Tout d’abord, une agression transphobe, c’est l’agression d’une personne trans au motif qu’elle est transgenre. Une insulte transphobe, des propos transphobes, ce sont des paroles qui laissent transparaître le mépris, l’hostilité que quelqu’un éprouve envers les personnes trans.
On parle de discrimination transphobe lorsque des personnes trans sont exclues du fait de leur identité de genre. Cela peut être le cas pour accéder à un emploi ou à des services conçus de manière hétéronormée (c’est-à-dire à destination des hommes et des femmes cisgenres uniquement).
Ainsi, tout ce qui mène à l’exclusion des personnes transgenres peut être perçu comme transphobe : des vestiaires genrés, des toilettes pour hommes ou pour femmes, des formulaires d’identité proposant un choix fermé entre « homme » et « femme ». Ces exemples sont représentatifs d’une société hétéronormée, dans laquelle les personnes trans ne sont pas prises en compte.
Allons plus loin en décrivant ce qui fait actuellement débat dans le mot transphobe.

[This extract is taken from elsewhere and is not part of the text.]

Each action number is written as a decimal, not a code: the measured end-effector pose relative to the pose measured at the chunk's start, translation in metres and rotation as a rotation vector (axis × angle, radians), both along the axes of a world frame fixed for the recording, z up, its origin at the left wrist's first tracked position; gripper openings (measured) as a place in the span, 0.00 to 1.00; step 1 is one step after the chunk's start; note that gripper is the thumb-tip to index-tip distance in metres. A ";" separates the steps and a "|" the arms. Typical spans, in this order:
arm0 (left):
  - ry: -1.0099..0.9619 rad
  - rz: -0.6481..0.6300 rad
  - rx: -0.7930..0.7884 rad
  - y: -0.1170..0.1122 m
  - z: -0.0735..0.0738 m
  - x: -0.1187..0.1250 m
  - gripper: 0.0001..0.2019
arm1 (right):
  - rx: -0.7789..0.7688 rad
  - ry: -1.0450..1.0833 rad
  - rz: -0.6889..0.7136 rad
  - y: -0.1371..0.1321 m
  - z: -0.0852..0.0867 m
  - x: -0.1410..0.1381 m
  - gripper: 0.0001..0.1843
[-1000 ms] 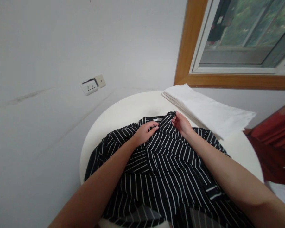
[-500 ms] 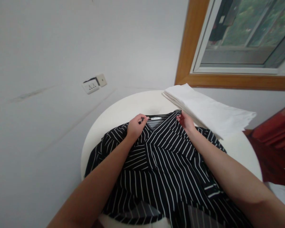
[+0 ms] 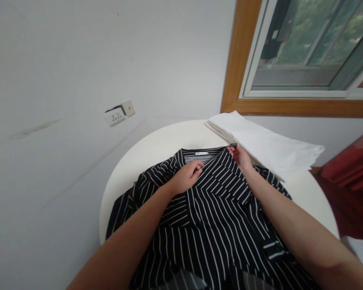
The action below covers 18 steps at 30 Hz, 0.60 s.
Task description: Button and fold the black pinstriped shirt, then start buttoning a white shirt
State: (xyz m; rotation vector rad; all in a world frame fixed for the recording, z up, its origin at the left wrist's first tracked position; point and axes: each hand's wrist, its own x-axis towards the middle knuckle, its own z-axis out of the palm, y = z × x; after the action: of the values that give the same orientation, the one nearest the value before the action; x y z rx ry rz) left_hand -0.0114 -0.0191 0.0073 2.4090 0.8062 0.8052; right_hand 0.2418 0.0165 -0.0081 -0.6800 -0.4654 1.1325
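A black shirt with thin white stripes [image 3: 211,225] lies spread over a round white table [image 3: 157,149], its collar at the far side. My left hand [image 3: 186,177] rests on the left front of the neckline, fingers curled and pinching the fabric edge. My right hand [image 3: 240,158] pinches the right corner of the collar, close to the folded white cloth. Both forearms lie across the shirt.
A folded white cloth [image 3: 266,143] lies at the back right of the table under a wood-framed window [image 3: 290,52]. A wall socket [image 3: 117,114] sits on the white wall to the left. Dark red fabric [image 3: 351,189] lies at the right.
My left hand went out to the back of the collar, then came back toward the middle of the neckline. My right hand stayed at the collar's right corner, shifting slightly outward.
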 end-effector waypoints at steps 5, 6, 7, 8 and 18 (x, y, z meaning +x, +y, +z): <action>-0.056 0.046 -0.107 0.012 -0.006 -0.005 0.13 | -0.108 0.055 -0.037 0.001 0.001 0.006 0.10; -0.051 0.019 -0.094 0.014 -0.005 -0.007 0.12 | -0.107 0.065 -0.039 0.001 0.001 0.007 0.10; -0.043 -0.007 -0.081 0.016 -0.004 -0.008 0.12 | -0.103 0.076 -0.038 0.001 0.001 0.008 0.10; -0.038 -0.024 -0.069 0.018 -0.003 -0.009 0.12 | -0.098 0.084 -0.036 0.001 0.001 0.009 0.10; -0.051 0.139 -0.001 0.010 -0.002 -0.004 0.11 | -0.103 0.099 -0.021 -0.002 0.005 0.006 0.11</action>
State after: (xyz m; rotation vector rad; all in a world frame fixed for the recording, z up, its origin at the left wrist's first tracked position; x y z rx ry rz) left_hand -0.0151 -0.0096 0.0055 2.3412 0.9616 0.9157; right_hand 0.2476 0.0146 -0.0032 -0.7133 -0.3170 1.1706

À la question de savoir ce qui est transphobe et ce qui ne l’est pas, les avis divergent.
Exemple : pour les militants de la cause trans, le fait de définir le mot femme comme « être humain de sexe féminin » est transphobe, dans la mesure où cette définition exclut les femmes trans. Or les personnes qui tiennent cette définition pour vraie n’éprouvent pas forcément d’hostilité envers les personnes trans.